Directions — Down to the final line, write out the data below exactly.
----
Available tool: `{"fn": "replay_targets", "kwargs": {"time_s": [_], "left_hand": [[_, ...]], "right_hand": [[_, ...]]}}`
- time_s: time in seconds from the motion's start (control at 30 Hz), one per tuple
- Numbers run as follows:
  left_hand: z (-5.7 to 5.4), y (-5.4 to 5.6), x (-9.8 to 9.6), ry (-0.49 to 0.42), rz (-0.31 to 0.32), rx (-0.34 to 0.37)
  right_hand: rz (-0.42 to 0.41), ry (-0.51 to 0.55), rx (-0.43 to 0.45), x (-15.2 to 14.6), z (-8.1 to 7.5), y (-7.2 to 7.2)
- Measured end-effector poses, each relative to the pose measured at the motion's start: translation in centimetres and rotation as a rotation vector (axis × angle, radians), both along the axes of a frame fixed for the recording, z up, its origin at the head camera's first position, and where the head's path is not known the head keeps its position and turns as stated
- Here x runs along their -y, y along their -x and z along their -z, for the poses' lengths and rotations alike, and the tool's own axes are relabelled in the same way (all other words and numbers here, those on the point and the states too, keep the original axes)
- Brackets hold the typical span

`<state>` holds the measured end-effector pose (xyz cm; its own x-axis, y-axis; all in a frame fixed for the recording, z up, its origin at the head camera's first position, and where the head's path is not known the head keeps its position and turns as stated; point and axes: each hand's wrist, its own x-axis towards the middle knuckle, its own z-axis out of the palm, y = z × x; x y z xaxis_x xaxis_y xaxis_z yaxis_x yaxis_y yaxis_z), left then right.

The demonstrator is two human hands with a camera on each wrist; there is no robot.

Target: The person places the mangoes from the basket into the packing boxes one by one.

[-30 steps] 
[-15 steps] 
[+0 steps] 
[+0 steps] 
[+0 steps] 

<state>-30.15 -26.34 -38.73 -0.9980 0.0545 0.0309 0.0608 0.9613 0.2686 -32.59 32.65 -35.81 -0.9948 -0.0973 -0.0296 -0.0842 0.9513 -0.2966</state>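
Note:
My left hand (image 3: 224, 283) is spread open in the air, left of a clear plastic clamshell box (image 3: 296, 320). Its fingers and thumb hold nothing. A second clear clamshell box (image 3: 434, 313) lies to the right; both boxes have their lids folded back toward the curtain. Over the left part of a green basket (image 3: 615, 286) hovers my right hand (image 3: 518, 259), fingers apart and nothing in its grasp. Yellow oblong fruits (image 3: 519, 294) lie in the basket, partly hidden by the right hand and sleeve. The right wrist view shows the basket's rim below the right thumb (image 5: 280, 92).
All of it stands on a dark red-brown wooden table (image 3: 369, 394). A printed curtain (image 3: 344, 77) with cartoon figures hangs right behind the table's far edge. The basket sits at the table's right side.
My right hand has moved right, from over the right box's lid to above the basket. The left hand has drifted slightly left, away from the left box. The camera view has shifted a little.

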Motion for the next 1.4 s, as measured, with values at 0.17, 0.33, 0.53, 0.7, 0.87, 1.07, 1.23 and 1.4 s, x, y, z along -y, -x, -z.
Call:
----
Answer space —
Available tool: `{"fn": "replay_targets", "kwargs": {"time_s": [_], "left_hand": [[_, ...]], "right_hand": [[_, ...]]}}`
- time_s: time in seconds from the motion's start (control at 30 Hz), one per tuple
- Numbers run as follows:
  left_hand: z (-5.7 to 5.4), y (-5.4 to 5.6), x (-9.8 to 9.6), ry (-0.49 to 0.42), rz (-0.31 to 0.32), rx (-0.34 to 0.37)
  right_hand: rz (-0.42 to 0.41), ry (-0.51 to 0.55), rx (-0.43 to 0.45), x (-15.2 to 14.6), z (-8.1 to 7.5), y (-7.2 to 7.2)
- Measured end-effector poses, each relative to the pose measured at the motion's start: translation in centimetres and rotation as a rotation vector (axis × angle, radians), both along the axes of a frame fixed for the recording, z up, its origin at the head camera's first position, and where the head's path is not known the head keeps its position and turns as stated
- Here x runs along their -y, y along their -x and z along their -z, for the poses' lengths and rotations alike, and the tool's own axes are relabelled in the same way (all other words and numbers here, those on the point and the states too, keep the original axes)
- Brackets hold the typical span

`<state>` holds the measured end-effector pose (xyz cm; its own x-axis, y-axis; all in a frame fixed for the recording, z up, its origin at the head camera's first position, and where the head's path is not known the head keeps its position and turns as stated; point and axes: each hand's wrist, its own x-axis towards the middle knuckle, its own z-axis out of the palm, y = z × x; x y z xaxis_x xaxis_y xaxis_z yaxis_x yaxis_y yaxis_z), left then right.

The demonstrator is two human hands with a camera on each wrist; there is no robot.

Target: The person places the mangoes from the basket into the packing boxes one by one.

[-30 steps] 
[-15 steps] 
[+0 steps] 
[+0 steps] 
[+0 steps] 

<state>-30.15 -26.34 -38.73 -0.9980 0.0545 0.0309 0.0608 0.9613 0.2686 -32.59 32.65 -35.81 -0.9948 -0.0973 -0.0296 -0.0842 0.9513 -0.2966</state>
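Note:
My left hand (image 3: 224, 283) is spread open in the air, left of a clear plastic clamshell box (image 3: 296, 320). Its fingers and thumb hold nothing. A second clear clamshell box (image 3: 434, 313) lies to the right; both boxes have their lids folded back toward the curtain. Over the left part of a green basket (image 3: 615, 286) hovers my right hand (image 3: 518, 259), fingers apart and nothing in its grasp. Yellow oblong fruits (image 3: 519, 294) lie in the basket, partly hidden by the right hand and sleeve. The right wrist view shows the basket's rim below the right thumb (image 5: 280, 92).
All of it stands on a dark red-brown wooden table (image 3: 369, 394). A printed curtain (image 3: 344, 77) with cartoon figures hangs right behind the table's far edge. The basket sits at the table's right side.
My right hand has moved right, from over the right box's lid to above the basket. The left hand has drifted slightly left, away from the left box. The camera view has shifted a little.
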
Motion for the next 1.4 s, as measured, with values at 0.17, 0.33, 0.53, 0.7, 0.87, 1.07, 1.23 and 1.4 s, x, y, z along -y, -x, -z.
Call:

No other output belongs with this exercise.